A Shift in Concert Atmosphere
A disturbing new trend has emerged in concerts, from a fan interrupting P!nk’s show at BST Hyde Park in London by throwing a sandwich bag full of ambiguous powder onstage, presumed to be their mother’s ashes, to objects and even phones being hurled at artists. One incident involved a fan hitting Bebe Rexha with a cell phone at a Manhattan concert, leaving her with stitches. Kelsea Ballerini had to pause a show in Idaho after someone threw an object at her face. Drake also fell victim to this new trend when a phone was thrown at him during a concert in Chicago. Additionally, the violation of personal boundaries of artists has been rampant, with incidents ranging from fans forcibly kissing Alicia Keys during one of her shows to an audience member assaulting Ava Max to the extent of scratching her inner eye. However, there have been instances of courteous conduct as well, such as when a fan respectfully handed P!nk a wrapped wheel of Brie during one of her performances at BST Hyde Park. These instances lead us to believe that a revised guide to concert behavior is sorely needed. Here are some points for concertgoers to keep in mind:
Guidelines for Concertgoers
- Avoid throwing phones or other projectiles at the performer or fellow concert-goers.
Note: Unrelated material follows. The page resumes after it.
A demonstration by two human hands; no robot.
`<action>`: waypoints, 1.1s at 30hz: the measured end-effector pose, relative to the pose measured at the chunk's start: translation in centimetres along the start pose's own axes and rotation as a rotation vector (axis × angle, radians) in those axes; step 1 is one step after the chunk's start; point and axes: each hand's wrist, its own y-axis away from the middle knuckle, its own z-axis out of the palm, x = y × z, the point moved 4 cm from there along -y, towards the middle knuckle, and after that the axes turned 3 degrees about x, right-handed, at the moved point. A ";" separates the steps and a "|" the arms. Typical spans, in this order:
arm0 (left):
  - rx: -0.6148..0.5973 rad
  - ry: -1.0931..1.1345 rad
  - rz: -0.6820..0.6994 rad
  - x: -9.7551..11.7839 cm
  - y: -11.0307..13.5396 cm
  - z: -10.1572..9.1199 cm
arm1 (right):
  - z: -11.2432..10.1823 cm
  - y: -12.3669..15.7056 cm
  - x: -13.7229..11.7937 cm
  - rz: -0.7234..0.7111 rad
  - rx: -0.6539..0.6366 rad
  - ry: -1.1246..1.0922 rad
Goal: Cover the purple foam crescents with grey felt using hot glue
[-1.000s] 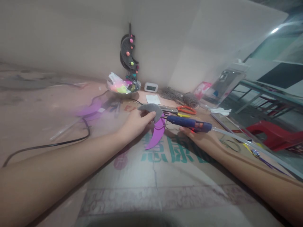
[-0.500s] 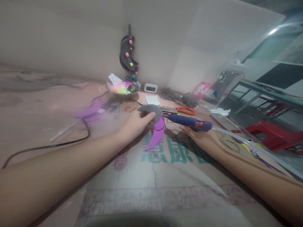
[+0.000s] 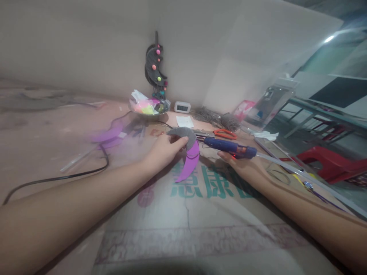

- Respect the personal space of the performers. Refrain from physical contact unless invited.
- Under no circumstance is it acceptable to slap or otherwise assault the performer or fellow concert-goers
- Purchasing tickets, drinks, artist merchandise, and tipping bartenders are all encouraged ways of supporting the artists and venues.
Phone Usage and Disruption
Industry experts have been pushing for concert-goers to keep phone usage to a minimum. The charm of live music lies in experiencing it in the moment rather than viewing it through a screen. Overuse of phones during concerts can cheapen the experience and interfere with the enjoyment of those around you.
Respecting Other Concertgoers and Artists
It is crucial to show respect to both the artists performing and fellow concertgoers. This means avoiding disruptive behavior such as talking over the performance, singing or screaming excessively, standing or dancing while the majority are sitting, and spilling anything on others. Jake Garcia, co-owner of The 13th Floor venue in Austin, emphasizes that disrespect to the artist, staff, or other concertgoers is unacceptable.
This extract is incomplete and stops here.